#### [To do]
With the pictures set aside, return the lines below exactly, beginning at the first and ending at the line containing "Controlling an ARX".

#### [Dataset section]
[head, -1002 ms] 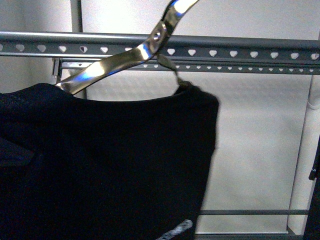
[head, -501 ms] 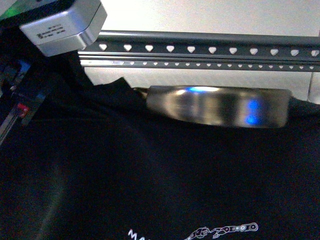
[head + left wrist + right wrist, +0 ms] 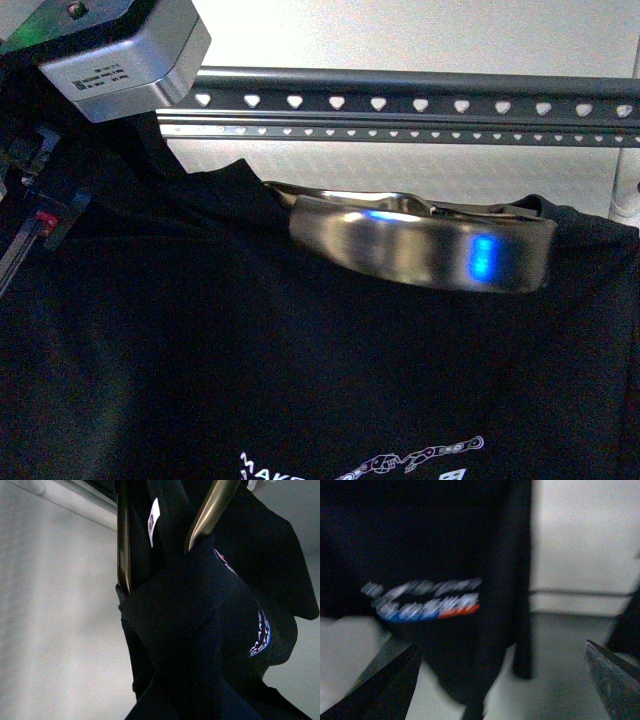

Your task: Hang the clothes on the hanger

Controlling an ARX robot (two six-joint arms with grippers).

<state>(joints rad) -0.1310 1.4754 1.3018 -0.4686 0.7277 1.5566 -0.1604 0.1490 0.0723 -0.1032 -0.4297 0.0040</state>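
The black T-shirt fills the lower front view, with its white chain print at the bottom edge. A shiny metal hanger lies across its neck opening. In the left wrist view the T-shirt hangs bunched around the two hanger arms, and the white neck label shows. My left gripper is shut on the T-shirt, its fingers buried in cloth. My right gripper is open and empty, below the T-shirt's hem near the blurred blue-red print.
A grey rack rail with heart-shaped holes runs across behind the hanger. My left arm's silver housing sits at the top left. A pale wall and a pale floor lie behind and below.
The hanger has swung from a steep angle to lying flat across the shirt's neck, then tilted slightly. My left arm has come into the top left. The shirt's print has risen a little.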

#### [Completed exercise]
[head, -1002 ms] 
[head, -501 ms] 
[head + left wrist + right wrist, +0 ms] 

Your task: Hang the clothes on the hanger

Controlling an ARX robot (two six-joint arms with grippers).

This answer is complete.